Context: We have our specs distributed in different repos and bundle it into one big public spec. It's semantically incorrect for us to have different models with the same name. If this happens the names are too generic and should be revised (e.g. in the above example it should be OrderItem and ShippingItem). Having this we could enforces clear domain based naming schemes and fail fast if people introduce naming conflicts.
The reverse behavior could be strict
mode.
I'm getting this error when the refs point to the SAME file but from different base paths - i.e. if I have $ref: something/file.yaml
and in the something
directory I have $ref: file.yaml
it will complain.
Is there a specific rule that can be turned off for this?

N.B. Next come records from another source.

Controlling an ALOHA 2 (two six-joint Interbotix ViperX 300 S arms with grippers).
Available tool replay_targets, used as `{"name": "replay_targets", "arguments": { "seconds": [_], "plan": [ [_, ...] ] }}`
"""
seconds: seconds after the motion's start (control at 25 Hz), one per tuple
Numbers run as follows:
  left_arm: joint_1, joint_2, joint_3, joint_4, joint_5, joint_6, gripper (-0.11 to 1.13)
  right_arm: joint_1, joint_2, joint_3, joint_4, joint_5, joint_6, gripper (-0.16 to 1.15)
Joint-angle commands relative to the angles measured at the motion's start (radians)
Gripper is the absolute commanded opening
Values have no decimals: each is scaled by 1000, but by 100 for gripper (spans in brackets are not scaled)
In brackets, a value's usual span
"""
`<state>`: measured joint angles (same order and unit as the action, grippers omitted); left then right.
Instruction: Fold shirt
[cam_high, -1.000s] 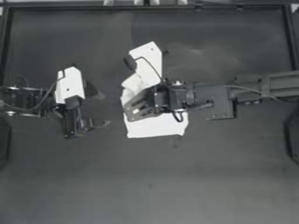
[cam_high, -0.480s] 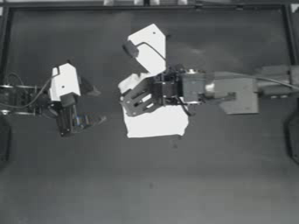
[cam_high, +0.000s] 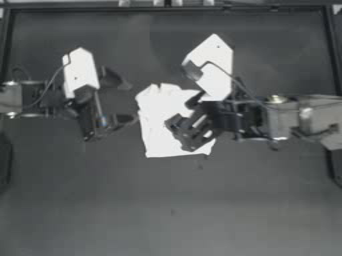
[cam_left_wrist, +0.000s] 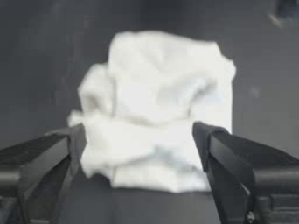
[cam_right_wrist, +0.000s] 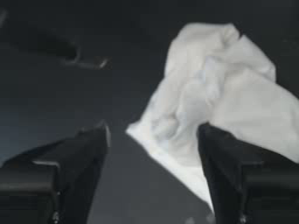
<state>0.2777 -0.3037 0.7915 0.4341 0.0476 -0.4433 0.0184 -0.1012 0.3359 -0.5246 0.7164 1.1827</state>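
- Shirt (cam_high: 162, 122): a compact white bundle on the dark table (cam_high: 167, 210), sitting a little above the middle of the top view and slightly toward 9 o'clock of centre. Outline roughly a tall rectangle, with a ragged, notched edge at 12 o'clock and a straighter edge at 6 o'clock.
- In the left wrist view the shirt (cam_left_wrist: 158, 109) reads as a crumpled heap of layered folds, lumpy, not flat; it fills the space between that arm's two dark jaws.
- In the right wrist view the shirt (cam_right_wrist: 222, 96) shows as draped cloth with long creases, one pointed corner reaching toward the gap between the jaws.
- Right gripper (cam_high: 189, 131): over the shirt's 3 o'clock side, reaching in from 3 o'clock, its dark fingers overlapping the white cloth in the top view. Released: jaws stand wide apart in the right wrist view, with bare table and the cloth's corner between them. Whether the tips touch the cloth, cannot tell.
- Left gripper (cam_high: 99, 125): at 9 o'clock of the shirt, just beside it and apart from its edge in the top view, pointing toward 6 o'clock. Also released: jaws spread wide in its wrist view, nothing pinched.
- White angular plates ride on both arms: one (cam_high: 79, 72) at 10 o'clock of the shirt on the left arm, another (cam_high: 212, 67) at 1 o'clock of it on the right arm.
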Motion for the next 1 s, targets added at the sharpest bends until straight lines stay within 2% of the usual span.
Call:
{"name": "replay_targets", "arguments": {
  "seconds": [0.04,0.2,0.4,0.64,1.0],
  "plan": [
    [0,48,-83,0,-3,2,101,3,-100,103,-49,-140,14,91],
    [11,143,-150,5,-3,6,101,-26,-161,253,-103,-313,49,91],
    [38,242,-225,21,-38,8,101,-61,-195,376,-150,-428,78,91],
    [66,330,-296,40,-61,8,101,-112,-196,433,-229,-502,81,91],
    [81,417,-316,51,-74,6,101,-202,-114,477,-227,-649,86,91]
  ]
}}
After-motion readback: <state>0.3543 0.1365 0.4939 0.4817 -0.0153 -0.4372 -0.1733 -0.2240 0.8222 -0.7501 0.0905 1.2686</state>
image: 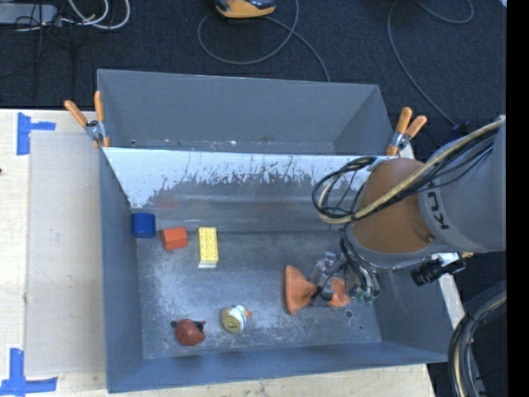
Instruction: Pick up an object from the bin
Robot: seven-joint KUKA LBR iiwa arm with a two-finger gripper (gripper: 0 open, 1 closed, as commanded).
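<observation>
My gripper (328,285) is low in the right part of the bin, under the orange wrist cover. Its fingers stand at the right side of an orange wedge-shaped piece (295,289) on the bin floor, touching or very close to it. A second small orange bit (339,298) shows just right of the fingertips. Whether anything sits between the fingers is hidden by the gripper's own parts.
Along the bin's left back lie a blue block (144,225), an orange-red block (174,238) and a yellow studded brick (207,246). Near the front edge lie a dark red lump (189,332) and a small yellow-white toy (234,318).
</observation>
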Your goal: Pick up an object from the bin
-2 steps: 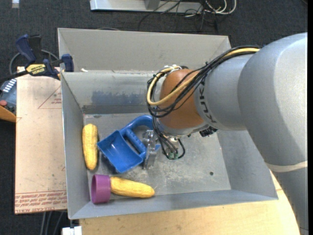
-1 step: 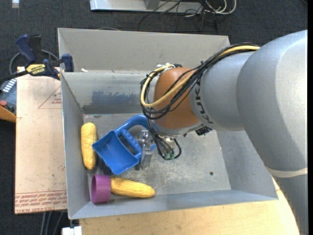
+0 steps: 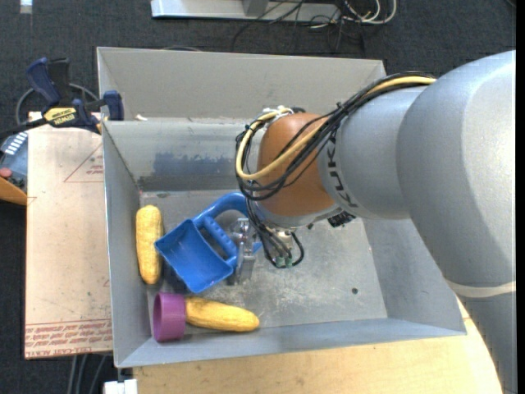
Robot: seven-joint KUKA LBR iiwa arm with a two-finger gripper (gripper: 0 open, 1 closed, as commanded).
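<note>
My gripper (image 3: 244,257) hangs low in the middle of the bin, under the orange wrist cover. It is right at the right-hand rim of a blue plastic scoop (image 3: 193,257), whose looped handle curves up behind it. Whether the scoop's rim is clamped I cannot make out. A yellow corn cob (image 3: 148,243) lies lengthwise just left of the scoop. In front of the scoop a purple cup (image 3: 168,316) lies on its side, with a second yellow cob (image 3: 221,316) sticking out of it to the right.
The arm and its yellow and black cables cover the bin's right back part. Bare grey floor shows to the right of the gripper and along the back wall.
</note>
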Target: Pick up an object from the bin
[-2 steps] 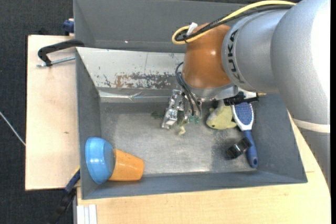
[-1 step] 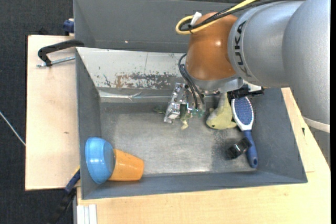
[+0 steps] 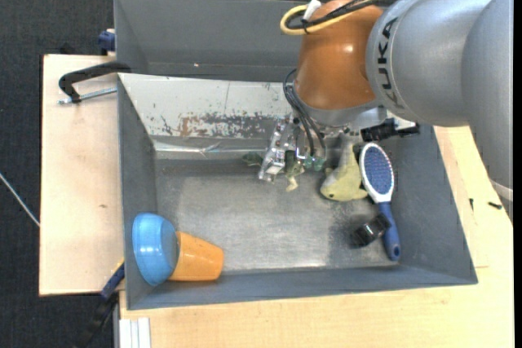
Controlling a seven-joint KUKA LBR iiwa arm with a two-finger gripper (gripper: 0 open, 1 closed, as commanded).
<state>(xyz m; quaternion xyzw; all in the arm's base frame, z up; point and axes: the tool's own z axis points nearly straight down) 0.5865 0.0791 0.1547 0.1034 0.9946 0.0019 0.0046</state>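
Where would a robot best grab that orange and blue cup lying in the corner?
Probably the orange body, from straight above, pinched across its width: the cup lies on its side, and the blue end crowds the bin's wall.

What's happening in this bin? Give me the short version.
A robot arm reaches into the grey bin from the right, its gripper low near the back wall. Beside it lie a pale yellow lump, a blue-and-white brush and a small black piece. A blue and orange cup lies tipped over in the near left corner. Whether the gripper has hold of anything cannot be told.
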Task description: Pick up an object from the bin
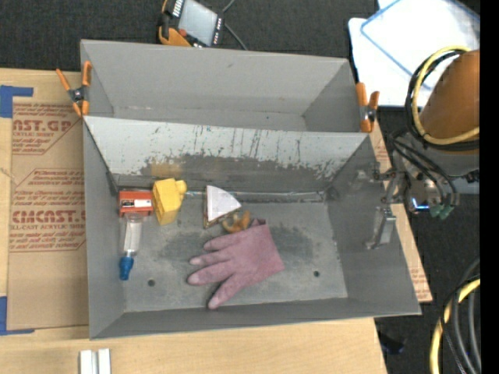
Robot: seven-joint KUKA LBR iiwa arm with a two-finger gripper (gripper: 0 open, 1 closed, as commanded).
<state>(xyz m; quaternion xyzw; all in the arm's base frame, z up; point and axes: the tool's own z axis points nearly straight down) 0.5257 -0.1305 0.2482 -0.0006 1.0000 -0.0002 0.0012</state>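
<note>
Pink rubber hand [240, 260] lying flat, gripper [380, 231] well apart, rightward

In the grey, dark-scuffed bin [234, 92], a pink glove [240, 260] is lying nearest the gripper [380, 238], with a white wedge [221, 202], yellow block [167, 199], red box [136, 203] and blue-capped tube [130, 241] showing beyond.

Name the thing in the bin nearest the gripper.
The pink glove, mid-floor. The gripper hangs over the bin's right wall; the white wedge, yellow block, orange box and blue-capped tube lie farther left.

There are 1 pink glove [238, 262], 1 yellow block [168, 199], 1 red box [136, 203], 1 tube [131, 244], 1 white wedge [221, 203].
</note>
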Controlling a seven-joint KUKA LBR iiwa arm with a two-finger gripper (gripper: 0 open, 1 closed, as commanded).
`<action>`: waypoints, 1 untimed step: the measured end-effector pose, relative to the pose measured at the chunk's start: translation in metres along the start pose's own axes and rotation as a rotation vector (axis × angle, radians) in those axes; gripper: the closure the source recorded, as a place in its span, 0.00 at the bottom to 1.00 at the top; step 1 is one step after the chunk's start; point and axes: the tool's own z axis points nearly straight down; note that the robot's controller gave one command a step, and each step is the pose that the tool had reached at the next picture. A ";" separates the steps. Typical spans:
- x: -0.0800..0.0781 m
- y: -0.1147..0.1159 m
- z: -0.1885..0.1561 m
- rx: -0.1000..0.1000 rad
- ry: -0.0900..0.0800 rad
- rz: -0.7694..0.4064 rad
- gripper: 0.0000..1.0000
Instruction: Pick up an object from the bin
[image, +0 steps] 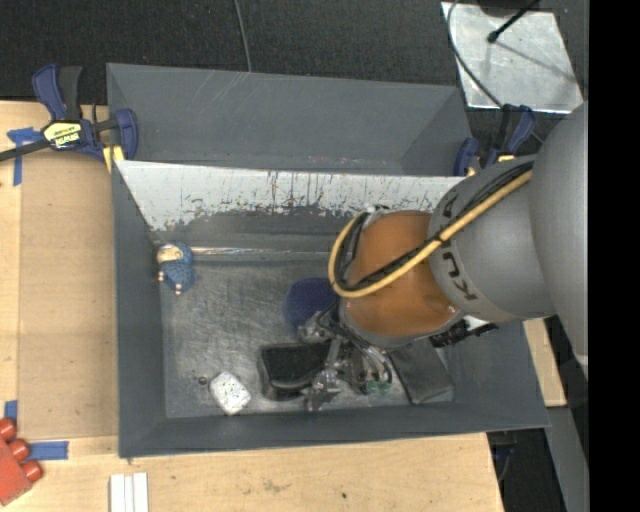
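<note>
Camera view is showing the gripper (335, 378) hanging low over the front of the grey bin (140, 330), presumably because everything is lying flat on the floor. Its orange-covered wrist (395, 275) is blocking the tool, so I cannot tell how far it is opening or whether it is gripping anything. A black flat object (287, 364) is lying just beside it, perhaps touching, and I am judging it the likeliest candidate. A blue rounded thing (305, 297) is sitting just behind. Well apart, a small blue-and-yellow figure (175, 266) is resting near the left wall, and a white speckled piece (230, 392) is lying at the front
</note>
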 end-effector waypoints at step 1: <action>-0.001 -0.010 -0.143 -0.001 -0.019 0.000 1.00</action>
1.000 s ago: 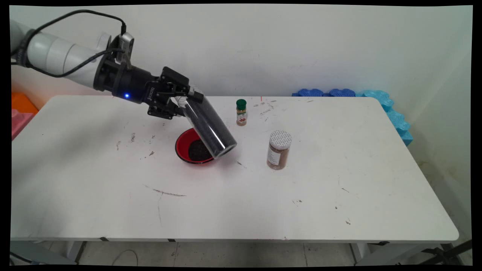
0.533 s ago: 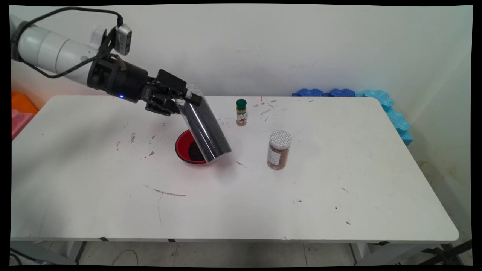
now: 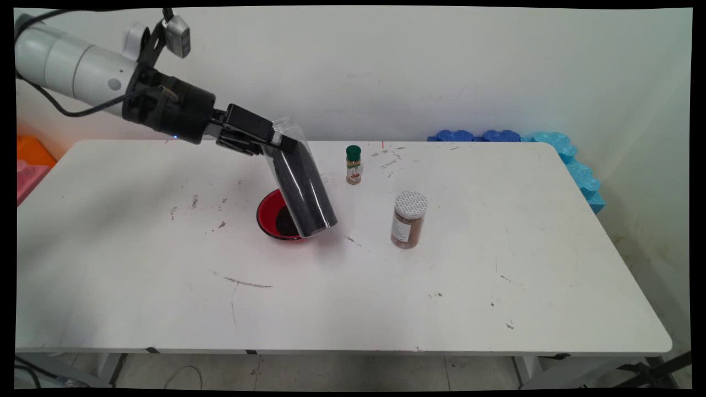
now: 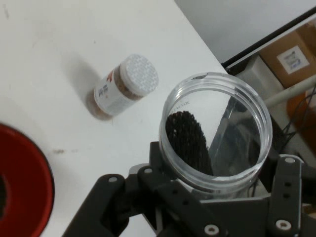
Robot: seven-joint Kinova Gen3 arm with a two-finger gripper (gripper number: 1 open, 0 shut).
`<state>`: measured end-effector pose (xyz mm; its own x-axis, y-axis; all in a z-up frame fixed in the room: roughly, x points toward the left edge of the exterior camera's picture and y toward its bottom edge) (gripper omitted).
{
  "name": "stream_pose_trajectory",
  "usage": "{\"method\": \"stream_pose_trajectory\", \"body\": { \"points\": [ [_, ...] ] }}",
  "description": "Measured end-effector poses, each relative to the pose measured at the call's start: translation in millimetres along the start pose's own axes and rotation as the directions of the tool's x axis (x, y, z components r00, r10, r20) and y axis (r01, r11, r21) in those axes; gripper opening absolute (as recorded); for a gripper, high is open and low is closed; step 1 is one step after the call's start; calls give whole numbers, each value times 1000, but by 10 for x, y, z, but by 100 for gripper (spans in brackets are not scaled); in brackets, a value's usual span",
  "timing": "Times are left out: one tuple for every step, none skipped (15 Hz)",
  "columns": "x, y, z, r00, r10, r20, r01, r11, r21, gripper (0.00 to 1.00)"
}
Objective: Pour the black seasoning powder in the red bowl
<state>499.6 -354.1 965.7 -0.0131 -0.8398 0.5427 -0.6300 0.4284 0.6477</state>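
Observation:
My gripper [image 3: 274,141] is shut on the upper end of a clear cylindrical jar [image 3: 300,187] that is largely full of black grains. The jar leans, open mouth up and left, closed base down and right over the right rim of a red bowl [image 3: 268,212]. Black grains lie in the bowl. In the hand view I look into the jar's open mouth [image 4: 216,132], with the grains [image 4: 185,143] low inside it and my gripper [image 4: 212,190] clamped around its rim. The red bowl [image 4: 22,185] shows at the lower left.
A small green-capped spice bottle [image 3: 353,164] stands behind the bowl. Right of the bowl stands a brown spice jar with a white lid [image 3: 408,219], also in the hand view [image 4: 123,86]. Blue foam pieces [image 3: 557,146] line the table's far right corner. Orange and pink items [image 3: 30,162] sit at the left edge.
The hand has risen and drawn back to the left. The jar has swung to a steeper lean, its lower end shifting left over the bowl.

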Motion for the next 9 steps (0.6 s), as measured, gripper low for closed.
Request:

@troccoli do you mean turning off the warnings? No, currently there's no way to suppress them.
Yes @tatomyr that's what I meant.
I'm fine not caring for those warnings but it would be nice if they can be excluded from the output so that I don't miss other warnings.
Thanks for answering anyway
Why is not the title
in the schema used instead of the file name?
This behavior is really annoying, we have a spec-root.yaml file which is referenced in many other spec files for common answers or parameters also we use a folder related to every resource containg a spec.yaml (with the routes specification) and a schema.yaml file (with the entity obyect definition).
With this behaviour you full our console with caothic and unusefull log hiding real error if occurs
@domenico-renna Could you open a new issue with some examples for that use case? It sounds a little different to the example above with individual schemas in same-named files. If you can link to this issue, that would help.
One approach to solving this is to name the files more meaningfully so that those names get used when bundling. The simplest way to do this (that I use whenever I see this problem) is to bundle the API description, rename everything the way you want, then use the split
command (see https://redocly.com/docs/cli/commands/split/) to turn it back into a structure of manageable-sized files.
If we were to implement changes, it could be to improve the naming policy so that the tool automatically picks probably-sensible names and doesn't warn about adding suffixes. Adam's suggestion further up the thread of adding directory prefixes would work for most of the use cases here I think. The first item encountered would still get its current name (e.g. fields
in the original issue example), but the next one would get a path-related prefix (e.g. rate-fields
) to distinguish them more meaningfully.